'Illegal colonial occupant': UK criticised for ignoring UN deadline to return territory to Mauritius
Britain separated the Chagos Islands from its colony Mauritius more than 50 years ago. The UK has defied an order given by the UN after failing to return control of an overseas territory to the island nation of Mauritius.
The United Nations overwhelmingly voted in May, based on findings by the UN’s International Court of Justice, to set a six-month deadline for the UK to withdraw from the Indian Ocean archipelago.
While not legally binding, the UN vote heaped diplomatic pressure on Britain to return the Chagos Islands, with the General Assembly backing the resolution 116 votes to six.
The government of Mauritius accused the UK of being “an illegal colonial occupant” in the Chagos Archipelago shortly after the ruling.
Britain separated the Chagos Islands from its colony Mauritius more than 50 years ago, expelling the entire population to make way for a strategic US military base.
Britain’s 1965 acquisition of the remote Indian Ocean archipelago of about 55 islands for £3 million has been disputed ever since, with Mauritius demanding its return. When Mauritius became independent three years later, the islands remained under British control, renamed the British Indian Ocean Territory (BIOT).
Jeremy Corbyn vowed to “end colonial rule” if he wins the 12 December election and accused the Conservatives of “shamefully” considering themselves above international law.
“It’s clear that in refusing to return the Chagos Islands to Mauritius and defying the UN General Assembly and International Court of Justice, this Conservative government shamefully considers itself to be above international law,” the Labour leader said.
Mauritius argues it was illegal for Britain to break up its territory.
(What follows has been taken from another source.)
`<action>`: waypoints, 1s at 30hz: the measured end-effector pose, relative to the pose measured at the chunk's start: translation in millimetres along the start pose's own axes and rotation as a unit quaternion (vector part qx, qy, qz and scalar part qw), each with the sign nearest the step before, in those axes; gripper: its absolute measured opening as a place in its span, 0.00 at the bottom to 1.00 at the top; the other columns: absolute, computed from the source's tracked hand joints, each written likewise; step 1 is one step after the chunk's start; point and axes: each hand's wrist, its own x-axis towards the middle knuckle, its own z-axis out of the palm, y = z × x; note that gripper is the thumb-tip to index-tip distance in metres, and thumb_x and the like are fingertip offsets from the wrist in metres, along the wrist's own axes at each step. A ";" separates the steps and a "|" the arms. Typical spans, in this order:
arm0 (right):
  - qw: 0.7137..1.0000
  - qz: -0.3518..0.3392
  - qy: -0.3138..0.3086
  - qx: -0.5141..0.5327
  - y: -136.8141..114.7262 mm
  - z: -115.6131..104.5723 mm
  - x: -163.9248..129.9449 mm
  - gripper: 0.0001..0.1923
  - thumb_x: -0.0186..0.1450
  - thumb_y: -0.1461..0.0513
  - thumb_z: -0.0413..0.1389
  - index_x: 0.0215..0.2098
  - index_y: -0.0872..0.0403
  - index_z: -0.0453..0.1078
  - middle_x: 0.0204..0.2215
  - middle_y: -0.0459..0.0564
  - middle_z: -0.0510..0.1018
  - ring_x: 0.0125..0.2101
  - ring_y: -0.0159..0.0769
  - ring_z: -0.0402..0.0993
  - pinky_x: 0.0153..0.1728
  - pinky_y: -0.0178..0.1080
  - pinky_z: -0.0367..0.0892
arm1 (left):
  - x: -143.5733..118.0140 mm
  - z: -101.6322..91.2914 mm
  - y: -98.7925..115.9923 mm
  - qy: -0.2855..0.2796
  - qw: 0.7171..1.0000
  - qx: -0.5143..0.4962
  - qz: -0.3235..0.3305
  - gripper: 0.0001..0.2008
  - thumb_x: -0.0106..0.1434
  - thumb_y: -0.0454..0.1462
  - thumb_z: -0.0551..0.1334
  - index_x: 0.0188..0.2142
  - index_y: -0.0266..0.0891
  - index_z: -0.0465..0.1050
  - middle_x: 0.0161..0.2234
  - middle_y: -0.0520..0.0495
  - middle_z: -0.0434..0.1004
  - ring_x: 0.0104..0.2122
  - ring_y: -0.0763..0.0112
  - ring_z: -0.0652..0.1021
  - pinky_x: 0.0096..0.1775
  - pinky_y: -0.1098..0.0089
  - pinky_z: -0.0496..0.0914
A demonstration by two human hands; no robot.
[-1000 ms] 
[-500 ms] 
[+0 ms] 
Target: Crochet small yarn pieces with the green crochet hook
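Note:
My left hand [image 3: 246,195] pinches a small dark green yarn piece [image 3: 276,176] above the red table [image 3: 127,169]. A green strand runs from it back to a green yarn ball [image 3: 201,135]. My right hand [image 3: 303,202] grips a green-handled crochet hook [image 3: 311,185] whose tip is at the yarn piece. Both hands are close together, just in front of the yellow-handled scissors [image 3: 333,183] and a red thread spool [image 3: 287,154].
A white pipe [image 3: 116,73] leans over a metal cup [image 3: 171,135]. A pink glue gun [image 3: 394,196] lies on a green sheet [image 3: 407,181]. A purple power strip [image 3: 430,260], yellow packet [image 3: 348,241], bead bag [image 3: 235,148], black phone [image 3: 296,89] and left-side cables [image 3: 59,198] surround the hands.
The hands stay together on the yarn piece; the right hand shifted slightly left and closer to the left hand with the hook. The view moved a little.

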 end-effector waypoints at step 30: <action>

It claims sovereignty over the archipelago and demands the right to resettle former residents.
In 1966 Britain leased the islands to the United States for 50 years so that it could set up a military base. In 2016 the deal was extended to 2036.
Between 1968 and 1973 around 2,000 Chagos islanders were evicted, described in a British diplomatic cable at the time as the removal of some “Tarzans and Man Fridays”.